#### PROBLEM TO WORK ON:
Omitting all images, transcribe the listing word for word.

[SOURCE MATERIAL Boundary: Start]

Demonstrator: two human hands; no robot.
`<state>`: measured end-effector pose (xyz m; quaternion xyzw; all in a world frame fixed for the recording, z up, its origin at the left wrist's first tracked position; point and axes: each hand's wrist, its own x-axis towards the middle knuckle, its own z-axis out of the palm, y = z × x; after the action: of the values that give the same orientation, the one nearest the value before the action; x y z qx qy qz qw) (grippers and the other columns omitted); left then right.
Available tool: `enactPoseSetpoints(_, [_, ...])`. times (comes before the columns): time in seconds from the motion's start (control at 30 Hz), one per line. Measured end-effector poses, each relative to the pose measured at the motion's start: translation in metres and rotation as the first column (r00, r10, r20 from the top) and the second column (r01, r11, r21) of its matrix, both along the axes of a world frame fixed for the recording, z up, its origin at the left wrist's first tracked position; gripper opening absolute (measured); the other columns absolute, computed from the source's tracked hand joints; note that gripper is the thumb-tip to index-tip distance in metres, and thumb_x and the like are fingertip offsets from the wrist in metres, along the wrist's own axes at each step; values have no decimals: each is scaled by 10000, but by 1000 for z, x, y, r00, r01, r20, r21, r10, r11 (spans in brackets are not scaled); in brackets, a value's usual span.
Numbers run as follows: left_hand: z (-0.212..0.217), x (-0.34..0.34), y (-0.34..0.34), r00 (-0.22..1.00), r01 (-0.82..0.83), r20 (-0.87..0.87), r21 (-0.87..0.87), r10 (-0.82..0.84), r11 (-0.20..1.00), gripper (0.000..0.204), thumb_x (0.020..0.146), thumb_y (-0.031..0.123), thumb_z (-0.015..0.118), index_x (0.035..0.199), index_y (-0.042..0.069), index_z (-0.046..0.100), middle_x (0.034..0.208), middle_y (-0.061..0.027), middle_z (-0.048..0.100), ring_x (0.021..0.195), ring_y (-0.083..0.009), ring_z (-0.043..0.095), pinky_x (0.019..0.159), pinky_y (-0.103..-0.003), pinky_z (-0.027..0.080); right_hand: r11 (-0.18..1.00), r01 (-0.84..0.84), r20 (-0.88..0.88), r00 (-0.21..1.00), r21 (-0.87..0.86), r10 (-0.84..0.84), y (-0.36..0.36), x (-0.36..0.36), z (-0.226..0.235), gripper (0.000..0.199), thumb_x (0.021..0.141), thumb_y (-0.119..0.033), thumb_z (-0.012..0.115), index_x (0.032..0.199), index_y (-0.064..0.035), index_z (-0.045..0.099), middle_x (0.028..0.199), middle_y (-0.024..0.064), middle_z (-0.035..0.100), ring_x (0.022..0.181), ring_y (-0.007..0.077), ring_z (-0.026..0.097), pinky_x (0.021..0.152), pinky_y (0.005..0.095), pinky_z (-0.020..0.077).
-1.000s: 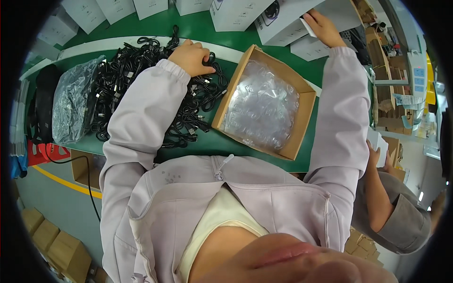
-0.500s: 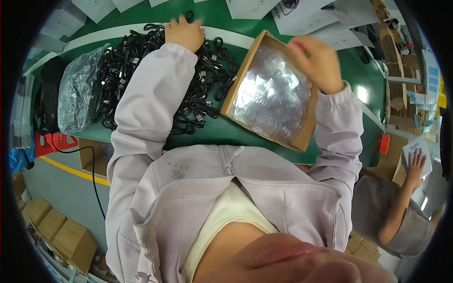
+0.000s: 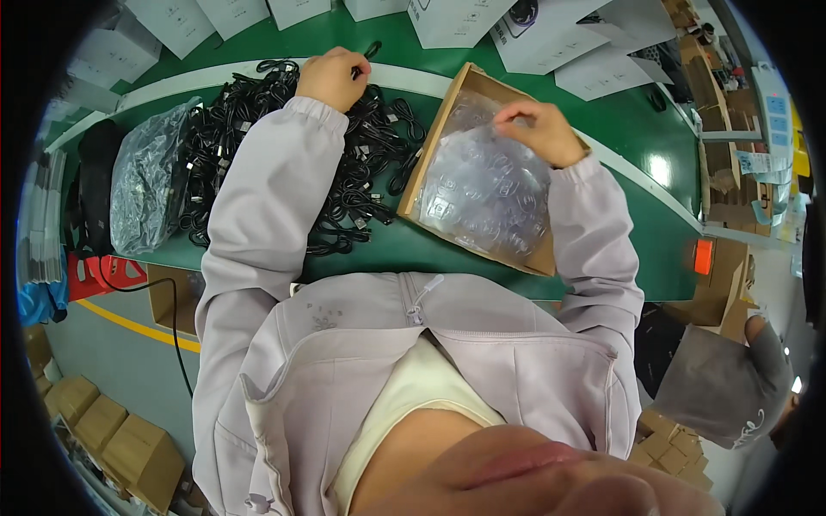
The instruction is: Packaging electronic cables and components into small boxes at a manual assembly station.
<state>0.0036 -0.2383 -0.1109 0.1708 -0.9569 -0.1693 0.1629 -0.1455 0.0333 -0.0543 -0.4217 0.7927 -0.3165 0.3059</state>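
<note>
My left hand (image 3: 334, 79) is closed round a bundled black cable (image 3: 372, 50), whose looped end sticks out past the fingers. Under and around it spreads a heap of black cables (image 3: 361, 202) with metal plugs, each coiled into a small bundle. Over the far right part of an open cardboard box (image 3: 419, 176), my right hand (image 3: 544, 133) is pinched, thumb against forefinger. Clear plastic bags (image 3: 486, 193) with printed marks fill that box. The pinched fingertips appear to hold the edge of a top bag; the thin film is hard to make out there.
Several white boxes (image 3: 460, 21) stand along the far side of the green table (image 3: 413, 249). Left of the cables lie a clear plastic sack (image 3: 148, 185) and a black pouch (image 3: 99, 185). Another person (image 3: 723, 378) is at the right, near cardboard boxes (image 3: 671, 451).
My left hand has closed on a cable after reaching with spread fingers. My right hand has moved left and inward over the box, its fingers drawing together. The other person's hand has left view.
</note>
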Motion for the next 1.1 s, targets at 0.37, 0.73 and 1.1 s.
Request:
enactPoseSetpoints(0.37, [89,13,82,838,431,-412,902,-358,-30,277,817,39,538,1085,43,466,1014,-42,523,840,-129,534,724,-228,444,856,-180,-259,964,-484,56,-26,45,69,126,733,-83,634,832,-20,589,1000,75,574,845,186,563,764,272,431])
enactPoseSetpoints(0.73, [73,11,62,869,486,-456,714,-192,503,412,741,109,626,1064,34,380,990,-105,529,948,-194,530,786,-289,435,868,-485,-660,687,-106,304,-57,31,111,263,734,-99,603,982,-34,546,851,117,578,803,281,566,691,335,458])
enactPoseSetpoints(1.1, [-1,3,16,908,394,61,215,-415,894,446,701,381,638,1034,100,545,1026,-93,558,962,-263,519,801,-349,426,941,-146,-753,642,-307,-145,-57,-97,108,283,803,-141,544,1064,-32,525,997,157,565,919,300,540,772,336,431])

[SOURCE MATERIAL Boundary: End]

#### SOLVED EXERCISE:
Demonstrator: two human hands; no robot.
`<state>`: measured end-effector pose (xyz m; quaternion xyzw; all in a world frame fixed for the recording, z up, its origin at the left wrist's first tracked position; point and axes: each hand's wrist, its own x-axis towards the middle knuckle, its own z-axis out of the palm, y = z × x; after the action: of the values that give the same orientation, the one nearest the value before the action; x y z qx qy qz qw) (grippers and the other columns omitted); left then right.
Available tool: `enactPoseSetpoints(_, [_, ...])`. times (comes before the columns): time in seconds from the motion's start (control at 30 Hz), one per line. Measured end-effector poses, each relative to the pose measured at the motion's start: translation in metres and rotation as the first column (r00, r10, r20 from the top) and the second column (r01, r11, r21) of its matrix, both along the axes of a world frame fixed for the recording, z up, its origin at the left wrist's first tracked position; gripper opening absolute (measured); the other columns absolute, computed from the source's tracked hand joints; note that gripper is the thumb-tip to index-tip distance in metres, and thumb_x and the like are fingertip offsets from the wrist in metres, along the wrist's own axes at each step; values have no decimals: each is scaled by 10000, but by 1000 for z, x, y, r00, r01, r20, r21, r10, r11 (spans in brackets are not scaled); in brackets, a value's usual span.
Numbers run as follows: left_hand: z (-0.212..0.217), x (-0.34..0.34), y (-0.34..0.34), r00 (-0.22..1.00), r01 (-0.82..0.83), r20 (-0.87..0.87), r21 (-0.87..0.87), r10 (-0.82..0.84), r11 (-0.20..1.00), gripper (0.000..0.204), thumb_x (0.020..0.146), thumb_y (-0.031..0.123), thumb_z (-0.015..0.118), index_x (0.035..0.199), index_y (-0.042..0.069), index_z (-0.046..0.100), middle_x (0.034..0.208), middle_y (-0.061..0.027), middle_z (-0.048..0.100), ring_x (0.021..0.195), ring_y (-0.083..0.009), ring_z (-0.043..0.095), pinky_x (0.019..0.159), pinky_y (-0.103..-0.003), pinky_z (-0.027..0.080); right_hand: r11 (-0.18..1.00), r01 (-0.84..0.84), r20 (-0.88..0.88), r00 (-0.21..1.00), r21 (-0.87..0.86), r10 (-0.84..0.84), y (-0.36..0.36), x (-0.36..0.36), z (-0.226..0.235), gripper (0.000..0.199), thumb_x (0.021..0.141), thumb_y (-0.119..0.033), thumb_z (-0.012..0.115), index_x (0.032..0.199), index_y (-0.064..0.035), index_z (-0.045..0.099), middle_x (0.028..0.199), middle_y (-0.024..0.064), middle_z (-0.035..0.100), ring_x (0.022..0.181), ring_y (-0.007..0.077), ring_z (-0.026..0.097), pinky_x (0.021..0.152), pinky_y (0.005..0.095), pinky_z (-0.020..0.077).
-1.000s: 
-0.500s: 
+0.000s: 
The instruction is: Packaging electronic cables and components into small boxes at a manual assembly station.
<state>0.0036 -0.2383 -0.1109 0.1708 -0.9569 -0.1693 0.1629 -0.1455 0.0333 -0.0543 -0.4217 0.7927 -0.3165 0.3059</state>
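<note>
My left hand (image 3: 334, 79) is closed round a bundled black cable (image 3: 372, 50), whose looped end sticks out past the fingers. Under and around it spreads a heap of black cables (image 3: 361, 202) with metal plugs, each coiled into a small bundle. Over the far right part of an open cardboard box (image 3: 419, 176), my right hand (image 3: 544, 133) is pinched, thumb against forefinger. Clear plastic bags (image 3: 486, 193) with printed marks fill that box. The pinched fingertips appear to hold the edge of a top bag; the thin film is hard to make out there.
Several white boxes (image 3: 460, 21) stand along the far side of the green table (image 3: 413, 249). Left of the cables lie a clear plastic sack (image 3: 148, 185) and a black pouch (image 3: 99, 185). Another person (image 3: 723, 378) is at the right, near cardboard boxes (image 3: 671, 451).
My left hand has closed on a cable after reaching with spread fingers. My right hand has moved left and inward over the box, its fingers drawing together. The other person's hand has left view.
</note>
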Motion for the next 1.1 s, targets at 0.37, 0.73 and 1.1 s.
Request:
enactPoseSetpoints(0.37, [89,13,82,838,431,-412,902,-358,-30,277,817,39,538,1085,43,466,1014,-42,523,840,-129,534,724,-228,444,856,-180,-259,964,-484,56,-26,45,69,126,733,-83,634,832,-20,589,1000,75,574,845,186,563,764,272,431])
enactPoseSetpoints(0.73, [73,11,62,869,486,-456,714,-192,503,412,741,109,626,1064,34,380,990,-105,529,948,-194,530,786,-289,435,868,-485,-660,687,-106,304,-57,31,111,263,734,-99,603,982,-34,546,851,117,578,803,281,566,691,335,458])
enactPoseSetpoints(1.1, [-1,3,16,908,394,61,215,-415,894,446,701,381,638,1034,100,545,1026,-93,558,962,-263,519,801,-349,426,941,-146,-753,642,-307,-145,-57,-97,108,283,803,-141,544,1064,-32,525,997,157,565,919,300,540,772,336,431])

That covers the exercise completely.